Even with incidents involving drunken locals, an underground bunker and a decommissioned tank, the film doesn't build the comic momentum of good intentions hurtling downhill in a strange land.
A cross-cultural shaggy-dog story along the lines of Bill Forsyth's "Local Hero."
Yehoshua and Riklis are sometimes better at setting things up than following through, but the result suggests a novelistic density.
Ivanir's acting is the key - he portrays the transition without sentimentalizing his character.
Audience Reviews for The Human Resources Manager
The Mission of the Human Resources Manager
This is one of the first modern Israeli films I have yet seen, and it didn't give me a good impression. It lacks so many things, like a moment of touch - but nevertheless it isn't all bad, its watchable, and at times funny.
This is a black-humor comedy/tragedy about a human resource manager who goes on a mission to bring back the body of a Romanian women who was murdered in Jerusalem. Within his journey he starts seeing the world as a different place.
A very simple movie, aesthetically pleasing, but don't be duped by the story line because even though it may seem rather interesting it is not. It is very simple, the dialogue is at times boring, and by the end it doesn't leave you thinking about anything. Therefore, I don't fully recommend this movie,. The acting is fantastic but the overall story is a failure. So I am undicided about how I truly feel about this movie, I don't recommend it, but I won't judge you if you wanna go watch it.
The Human Resource Manager: "I am coming home"
The human resources manager(Mark Ivanir) of a bakery in Jerusalem in 2002 is about to leave for the night when the owner(Gila Almagor) tells him about an article that is about to run in the next day's newspaper attacking the bakery, and that he has to work on a rebuttal. The article in question is about a female victim(Galina Ozerner) in a suicide bombing who has been left in the morgue for days with a partial pay stub from the bakery as the only clue to her identity her body. With a little help from his assistant(Reymond Amsalem), he is able to identify her. After talking to the night supervisor, he finds out that she has not been working there for weeks. Still, even after sort of identifying the body, the manager is still blamed by the newspaper for negligence, causing him to accompany the body back to her native Romania with the journalist(Guri Alfi) in tow, hoping to be back in time for his daughter's(Roni Koren) field trip to which he has agreed to be a chaperone.

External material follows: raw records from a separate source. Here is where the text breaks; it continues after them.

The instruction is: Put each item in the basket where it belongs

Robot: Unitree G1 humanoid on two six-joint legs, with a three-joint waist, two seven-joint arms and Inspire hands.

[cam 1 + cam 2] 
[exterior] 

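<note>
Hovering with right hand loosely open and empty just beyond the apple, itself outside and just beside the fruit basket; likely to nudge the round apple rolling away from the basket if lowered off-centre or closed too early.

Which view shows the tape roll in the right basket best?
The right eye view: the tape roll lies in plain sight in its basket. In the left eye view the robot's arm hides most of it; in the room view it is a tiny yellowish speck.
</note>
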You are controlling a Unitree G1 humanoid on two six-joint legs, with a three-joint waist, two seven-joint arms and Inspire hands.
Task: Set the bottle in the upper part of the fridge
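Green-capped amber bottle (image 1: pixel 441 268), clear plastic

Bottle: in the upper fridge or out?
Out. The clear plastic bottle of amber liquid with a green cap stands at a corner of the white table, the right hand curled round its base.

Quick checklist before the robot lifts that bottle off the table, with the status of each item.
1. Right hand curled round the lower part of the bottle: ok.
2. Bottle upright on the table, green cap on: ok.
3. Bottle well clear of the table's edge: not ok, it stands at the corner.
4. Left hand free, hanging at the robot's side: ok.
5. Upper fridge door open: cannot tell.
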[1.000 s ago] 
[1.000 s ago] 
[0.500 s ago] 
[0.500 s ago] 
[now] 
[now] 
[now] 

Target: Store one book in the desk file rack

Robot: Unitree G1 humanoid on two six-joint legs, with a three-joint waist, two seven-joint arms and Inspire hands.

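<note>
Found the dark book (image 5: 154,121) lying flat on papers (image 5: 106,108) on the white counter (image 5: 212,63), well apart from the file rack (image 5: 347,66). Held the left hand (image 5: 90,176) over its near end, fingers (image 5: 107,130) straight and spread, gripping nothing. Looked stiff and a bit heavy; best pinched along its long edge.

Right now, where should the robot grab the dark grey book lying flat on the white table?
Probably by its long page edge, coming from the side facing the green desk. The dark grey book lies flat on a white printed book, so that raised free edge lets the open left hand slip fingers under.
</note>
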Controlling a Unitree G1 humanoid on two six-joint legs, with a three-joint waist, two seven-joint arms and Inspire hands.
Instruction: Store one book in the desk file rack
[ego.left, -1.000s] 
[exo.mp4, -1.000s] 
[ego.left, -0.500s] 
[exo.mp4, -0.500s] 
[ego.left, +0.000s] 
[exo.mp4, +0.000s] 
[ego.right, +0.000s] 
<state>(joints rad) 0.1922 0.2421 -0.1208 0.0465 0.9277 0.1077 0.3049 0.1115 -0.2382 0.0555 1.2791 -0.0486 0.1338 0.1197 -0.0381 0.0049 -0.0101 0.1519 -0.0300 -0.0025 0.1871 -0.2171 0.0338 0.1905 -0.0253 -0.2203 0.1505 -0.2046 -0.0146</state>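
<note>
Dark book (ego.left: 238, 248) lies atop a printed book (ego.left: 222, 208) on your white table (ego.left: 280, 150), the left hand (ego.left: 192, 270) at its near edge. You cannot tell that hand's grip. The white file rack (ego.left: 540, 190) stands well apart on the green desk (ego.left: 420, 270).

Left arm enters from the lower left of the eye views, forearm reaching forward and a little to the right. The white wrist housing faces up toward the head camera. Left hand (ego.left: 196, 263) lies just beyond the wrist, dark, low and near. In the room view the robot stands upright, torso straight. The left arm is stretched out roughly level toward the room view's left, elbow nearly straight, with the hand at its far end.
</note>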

The name of the victim in "The Human Resources Manager" is Yulia. For the record, she is pretty much the only named character in the entire movie, focusing attention entirely on her and the efforts to return her remains to her native Romania.(Calling a character by only his title adds a little sarcasm into the mix which is not a bad idea. But I still think it might be a little cruel to think of the journalist as 'the weasel.') That act shows how responsibility for each other does not end at borders nor at the end of life. In this case, it is only the beginning of a long, strange journey. This is especially important in the broken world of the movie where death and destruction reign and almost everybody is alone, mostly due to divorce.(The exception being the Consul(Rozina Cambos) and Vice-Consul(Julian Negulesco). You have to admit it, they do make a cute couple.) So, in the end while "The Human Resources Manager" may break no new ground, it is still a a worthwhile and bittersweet movie about keeping promises.